PostgreSQL 17 runs with a healthcheck (pg_isready every 5 seconds), and the app container will not start until Postgres is confirmed healthy. Connection variables (PGHOST, PGPORT, PGUSER, PGPASSWORD, PGDATABASE) are pre-configured in the app container's environment, so psql connects to the devdb database with no arguments.

Grafana 11.5 runs on port 3030 (shifted from the default 3000 to avoid colliding with .NET's default development port). Both Postgres and Grafana ports are forwarded to the host through devcontainer.json. Default credentials are postgres/postgres and admin/admin respectively.

Three named volumes persist state across rebuilds: claude-code-home for the entire home directory, postgres-data for the database, and grafana-data for dashboards and configuration.

Docker-in-Docker is enabled through the official dev containers feature, so you can build and run Docker containers from inside the dev container. The firewall runs as a devcontainer feature during container creation, so the network sandbox is in place before any user code executes.

Developer Experience

The terminal environment is opinionated.
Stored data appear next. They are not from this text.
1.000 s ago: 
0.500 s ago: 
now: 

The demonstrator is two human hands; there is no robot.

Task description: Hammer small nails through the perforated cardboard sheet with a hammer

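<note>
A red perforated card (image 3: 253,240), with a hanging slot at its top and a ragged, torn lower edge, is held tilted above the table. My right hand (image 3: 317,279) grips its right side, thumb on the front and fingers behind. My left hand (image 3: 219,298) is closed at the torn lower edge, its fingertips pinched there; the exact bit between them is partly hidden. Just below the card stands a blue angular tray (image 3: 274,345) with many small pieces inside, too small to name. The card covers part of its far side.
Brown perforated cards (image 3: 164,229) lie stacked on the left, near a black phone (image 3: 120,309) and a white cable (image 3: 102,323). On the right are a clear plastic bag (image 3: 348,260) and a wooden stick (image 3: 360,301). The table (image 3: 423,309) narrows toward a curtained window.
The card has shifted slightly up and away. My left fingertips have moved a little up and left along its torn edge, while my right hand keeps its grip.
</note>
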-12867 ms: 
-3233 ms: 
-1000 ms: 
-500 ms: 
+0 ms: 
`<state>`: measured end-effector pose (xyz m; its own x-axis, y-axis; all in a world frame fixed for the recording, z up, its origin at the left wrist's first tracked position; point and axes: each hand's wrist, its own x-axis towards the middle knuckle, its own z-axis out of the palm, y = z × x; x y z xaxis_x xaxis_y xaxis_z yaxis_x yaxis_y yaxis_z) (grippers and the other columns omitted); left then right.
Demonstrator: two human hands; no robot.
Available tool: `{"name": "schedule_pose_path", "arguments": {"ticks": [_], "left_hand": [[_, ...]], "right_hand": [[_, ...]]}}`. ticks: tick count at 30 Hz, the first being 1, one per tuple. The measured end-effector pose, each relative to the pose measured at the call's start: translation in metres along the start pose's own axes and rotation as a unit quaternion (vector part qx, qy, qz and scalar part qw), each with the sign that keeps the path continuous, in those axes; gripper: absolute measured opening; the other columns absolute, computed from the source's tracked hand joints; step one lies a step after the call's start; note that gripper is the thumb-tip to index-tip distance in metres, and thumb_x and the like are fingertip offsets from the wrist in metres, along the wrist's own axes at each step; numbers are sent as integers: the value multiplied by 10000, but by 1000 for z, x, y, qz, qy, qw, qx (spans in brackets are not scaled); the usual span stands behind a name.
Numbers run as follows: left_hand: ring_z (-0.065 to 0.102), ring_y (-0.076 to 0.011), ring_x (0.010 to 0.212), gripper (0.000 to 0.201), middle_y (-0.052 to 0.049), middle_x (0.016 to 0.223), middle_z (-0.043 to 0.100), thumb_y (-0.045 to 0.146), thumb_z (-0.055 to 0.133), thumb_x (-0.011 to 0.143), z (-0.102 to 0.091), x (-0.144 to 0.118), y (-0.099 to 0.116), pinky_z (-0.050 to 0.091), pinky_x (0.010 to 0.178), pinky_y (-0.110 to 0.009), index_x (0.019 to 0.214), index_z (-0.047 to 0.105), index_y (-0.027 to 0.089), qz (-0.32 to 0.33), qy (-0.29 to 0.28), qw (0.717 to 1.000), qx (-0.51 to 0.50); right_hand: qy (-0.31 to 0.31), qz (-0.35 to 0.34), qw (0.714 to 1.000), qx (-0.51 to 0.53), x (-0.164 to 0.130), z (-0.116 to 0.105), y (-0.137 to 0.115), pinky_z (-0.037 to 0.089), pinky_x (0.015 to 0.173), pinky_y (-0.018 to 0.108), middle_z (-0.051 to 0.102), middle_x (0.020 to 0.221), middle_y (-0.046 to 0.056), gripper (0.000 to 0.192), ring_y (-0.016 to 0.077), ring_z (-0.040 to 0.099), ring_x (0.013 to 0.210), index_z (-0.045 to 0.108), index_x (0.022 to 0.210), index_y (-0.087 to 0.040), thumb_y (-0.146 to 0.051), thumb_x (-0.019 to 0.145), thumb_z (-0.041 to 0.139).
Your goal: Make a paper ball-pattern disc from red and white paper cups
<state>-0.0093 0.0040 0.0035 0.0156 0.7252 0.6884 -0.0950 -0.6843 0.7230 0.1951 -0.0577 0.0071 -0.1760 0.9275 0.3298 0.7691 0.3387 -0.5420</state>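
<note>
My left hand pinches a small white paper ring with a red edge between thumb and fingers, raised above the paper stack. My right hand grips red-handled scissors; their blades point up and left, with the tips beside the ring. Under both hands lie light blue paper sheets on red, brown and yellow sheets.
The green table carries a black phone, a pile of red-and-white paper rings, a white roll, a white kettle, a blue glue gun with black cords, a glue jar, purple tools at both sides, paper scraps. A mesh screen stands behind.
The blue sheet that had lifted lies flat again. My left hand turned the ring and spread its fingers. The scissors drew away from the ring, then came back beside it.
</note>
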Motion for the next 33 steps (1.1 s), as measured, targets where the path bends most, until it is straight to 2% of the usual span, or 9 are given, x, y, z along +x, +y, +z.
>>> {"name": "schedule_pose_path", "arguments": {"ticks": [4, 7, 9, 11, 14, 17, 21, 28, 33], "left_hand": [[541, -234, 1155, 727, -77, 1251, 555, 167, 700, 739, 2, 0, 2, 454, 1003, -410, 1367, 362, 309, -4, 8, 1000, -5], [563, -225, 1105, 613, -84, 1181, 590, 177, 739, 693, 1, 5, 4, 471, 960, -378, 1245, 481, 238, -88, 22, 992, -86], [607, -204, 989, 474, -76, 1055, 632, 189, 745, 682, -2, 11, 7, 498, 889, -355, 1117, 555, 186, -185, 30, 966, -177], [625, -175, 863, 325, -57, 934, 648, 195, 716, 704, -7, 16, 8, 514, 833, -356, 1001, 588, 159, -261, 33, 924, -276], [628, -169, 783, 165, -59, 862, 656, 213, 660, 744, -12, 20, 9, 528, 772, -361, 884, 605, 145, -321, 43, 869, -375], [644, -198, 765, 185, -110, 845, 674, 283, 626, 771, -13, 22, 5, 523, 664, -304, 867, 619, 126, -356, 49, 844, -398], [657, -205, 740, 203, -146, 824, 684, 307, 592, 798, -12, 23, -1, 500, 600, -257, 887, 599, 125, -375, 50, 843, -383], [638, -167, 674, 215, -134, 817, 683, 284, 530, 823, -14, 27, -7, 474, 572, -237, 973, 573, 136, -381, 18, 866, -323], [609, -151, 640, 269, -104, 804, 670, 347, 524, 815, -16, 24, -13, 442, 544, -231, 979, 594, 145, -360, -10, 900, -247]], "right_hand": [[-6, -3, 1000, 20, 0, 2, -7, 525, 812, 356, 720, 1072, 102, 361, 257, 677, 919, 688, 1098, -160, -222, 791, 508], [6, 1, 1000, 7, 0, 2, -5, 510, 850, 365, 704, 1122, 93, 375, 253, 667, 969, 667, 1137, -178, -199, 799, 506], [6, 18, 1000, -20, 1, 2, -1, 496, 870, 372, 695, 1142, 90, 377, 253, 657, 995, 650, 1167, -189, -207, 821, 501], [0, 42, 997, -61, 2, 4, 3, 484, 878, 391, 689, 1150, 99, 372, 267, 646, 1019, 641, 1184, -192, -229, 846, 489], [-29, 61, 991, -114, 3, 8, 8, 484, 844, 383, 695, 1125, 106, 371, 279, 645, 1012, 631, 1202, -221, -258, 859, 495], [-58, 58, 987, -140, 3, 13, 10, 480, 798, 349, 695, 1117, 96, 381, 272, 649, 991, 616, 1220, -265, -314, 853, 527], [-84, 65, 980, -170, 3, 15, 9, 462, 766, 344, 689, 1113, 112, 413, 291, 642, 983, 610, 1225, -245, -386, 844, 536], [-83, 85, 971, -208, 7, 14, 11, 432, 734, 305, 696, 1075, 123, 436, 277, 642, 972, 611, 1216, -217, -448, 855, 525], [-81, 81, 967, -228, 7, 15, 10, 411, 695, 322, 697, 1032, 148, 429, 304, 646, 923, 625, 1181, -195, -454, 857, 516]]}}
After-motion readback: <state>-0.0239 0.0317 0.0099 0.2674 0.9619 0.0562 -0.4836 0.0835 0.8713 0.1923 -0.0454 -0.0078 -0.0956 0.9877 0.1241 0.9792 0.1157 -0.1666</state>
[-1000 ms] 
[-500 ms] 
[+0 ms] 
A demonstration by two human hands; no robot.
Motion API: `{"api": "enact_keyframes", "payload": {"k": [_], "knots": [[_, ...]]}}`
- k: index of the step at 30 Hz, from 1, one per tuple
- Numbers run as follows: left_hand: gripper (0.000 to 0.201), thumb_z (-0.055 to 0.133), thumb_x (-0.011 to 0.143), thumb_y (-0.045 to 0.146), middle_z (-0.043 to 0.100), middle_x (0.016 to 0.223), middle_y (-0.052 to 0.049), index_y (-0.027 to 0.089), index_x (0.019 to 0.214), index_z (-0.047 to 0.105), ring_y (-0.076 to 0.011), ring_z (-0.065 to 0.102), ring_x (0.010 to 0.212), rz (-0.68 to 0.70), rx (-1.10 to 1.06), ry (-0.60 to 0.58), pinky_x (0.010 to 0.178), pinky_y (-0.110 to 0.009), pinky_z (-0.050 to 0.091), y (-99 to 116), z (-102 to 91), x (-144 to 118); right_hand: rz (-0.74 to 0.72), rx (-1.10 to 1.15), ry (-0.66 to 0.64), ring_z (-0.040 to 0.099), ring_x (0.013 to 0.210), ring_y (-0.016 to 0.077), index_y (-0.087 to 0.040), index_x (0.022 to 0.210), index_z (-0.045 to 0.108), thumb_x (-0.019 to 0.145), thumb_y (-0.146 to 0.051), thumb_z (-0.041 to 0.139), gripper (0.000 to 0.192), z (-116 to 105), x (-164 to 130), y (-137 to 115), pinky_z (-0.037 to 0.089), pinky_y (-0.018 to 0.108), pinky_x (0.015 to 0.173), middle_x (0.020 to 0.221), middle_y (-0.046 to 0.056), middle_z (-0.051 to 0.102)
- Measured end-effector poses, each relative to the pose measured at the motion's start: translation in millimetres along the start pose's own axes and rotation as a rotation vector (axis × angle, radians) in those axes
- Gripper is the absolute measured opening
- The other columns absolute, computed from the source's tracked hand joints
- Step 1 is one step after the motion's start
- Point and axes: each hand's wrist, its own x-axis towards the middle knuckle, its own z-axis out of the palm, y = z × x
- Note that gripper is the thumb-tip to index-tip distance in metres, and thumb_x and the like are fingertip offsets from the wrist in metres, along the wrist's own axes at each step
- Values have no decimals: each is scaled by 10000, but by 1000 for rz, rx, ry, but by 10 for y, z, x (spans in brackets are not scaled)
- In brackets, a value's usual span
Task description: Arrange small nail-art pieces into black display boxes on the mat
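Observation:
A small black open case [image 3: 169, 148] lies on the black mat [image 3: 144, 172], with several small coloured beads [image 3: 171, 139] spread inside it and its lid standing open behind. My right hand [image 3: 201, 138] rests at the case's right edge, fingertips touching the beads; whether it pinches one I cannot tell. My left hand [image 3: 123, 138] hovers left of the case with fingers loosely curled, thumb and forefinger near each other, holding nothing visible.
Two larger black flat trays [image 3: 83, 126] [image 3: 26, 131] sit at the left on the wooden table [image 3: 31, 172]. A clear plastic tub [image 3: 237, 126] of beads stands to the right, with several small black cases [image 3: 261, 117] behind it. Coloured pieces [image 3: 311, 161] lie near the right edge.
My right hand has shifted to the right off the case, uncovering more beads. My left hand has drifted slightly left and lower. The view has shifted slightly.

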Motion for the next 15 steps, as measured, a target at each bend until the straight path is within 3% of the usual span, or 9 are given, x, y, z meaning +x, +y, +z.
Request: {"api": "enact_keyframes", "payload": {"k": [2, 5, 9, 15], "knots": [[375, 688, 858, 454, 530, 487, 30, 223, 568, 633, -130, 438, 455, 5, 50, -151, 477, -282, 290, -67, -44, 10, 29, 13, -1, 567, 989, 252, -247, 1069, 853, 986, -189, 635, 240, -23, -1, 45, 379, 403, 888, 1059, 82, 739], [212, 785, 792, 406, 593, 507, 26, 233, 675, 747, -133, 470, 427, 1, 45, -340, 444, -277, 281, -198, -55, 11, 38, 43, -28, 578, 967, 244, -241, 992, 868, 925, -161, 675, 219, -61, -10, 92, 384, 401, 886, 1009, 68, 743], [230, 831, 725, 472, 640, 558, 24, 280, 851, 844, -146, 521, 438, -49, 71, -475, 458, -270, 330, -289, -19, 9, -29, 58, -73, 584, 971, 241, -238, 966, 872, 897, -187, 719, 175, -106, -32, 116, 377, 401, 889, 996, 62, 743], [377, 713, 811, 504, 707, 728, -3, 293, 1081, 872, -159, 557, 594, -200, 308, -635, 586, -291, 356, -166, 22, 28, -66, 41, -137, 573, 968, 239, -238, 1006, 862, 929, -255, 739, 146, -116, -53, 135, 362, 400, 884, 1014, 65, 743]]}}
Zsh with Powerlevel10k is the default shell, configured during the Docker build so there is no manual setup step:

RUN sh -c "$(wget -O- https://github.com/deluan/zsh-in-docker/releases/download/v${ZSH_IN_DOCKER_VERSION}/zsh-in-docker.sh)" -- \
  -p git \
  -p dotnet \
  -a "export PROMPT_COMMAND='history -a' && export HISTFILE=~/.zsh_history" \
  -x

Shell history persists across rebuilds because the entire home directory is a named volume. Git Delta is installed for readable, syntax-highlighted diffs. Volta manages the Node.js toolchain with pinned versions that stay consistent across rebuilds. The container also includes fzf for fuzzy file and history searching, postgresql-client for direct database access, and both nano and vim as available editors.

The locale is set to en_US.UTF-8 for consistent character encoding. The default editor is nano (EDITOR=nano, VISUAL=nano), and VS Code is configured with formatOnSave enabled and Zsh as the default terminal profile. .NET telemetry and the startup banner are suppressed via DOTNET_CLI_TELEMETRY_OPTOUT and DOTNET_NOLOGO. POWERLEVEL9K_DISABLE_GITSTATUS is set to prevent the Powerlevel10k prompt from running gitstatus queries, which avoids slow prompt rendering in large repositories.

The vscode user has passwordless sudo. This is intentional for a development container where the firewall feature needs root privileges to manipulate iptables:

RUN echo "$USERNAME ALL=(ALL) NOPASSWD:ALL" > /etc/sudoers.d/$USERNAME

Seven VS Code extensions are pre-installed: Claude Code, C# Dev Kit, Docker, ESLint, Prettier, PostgreSQL, and Markdown All in One. These are declared in the container configuration rather than in a user profile, so every team member gets the same tooling without manual setup.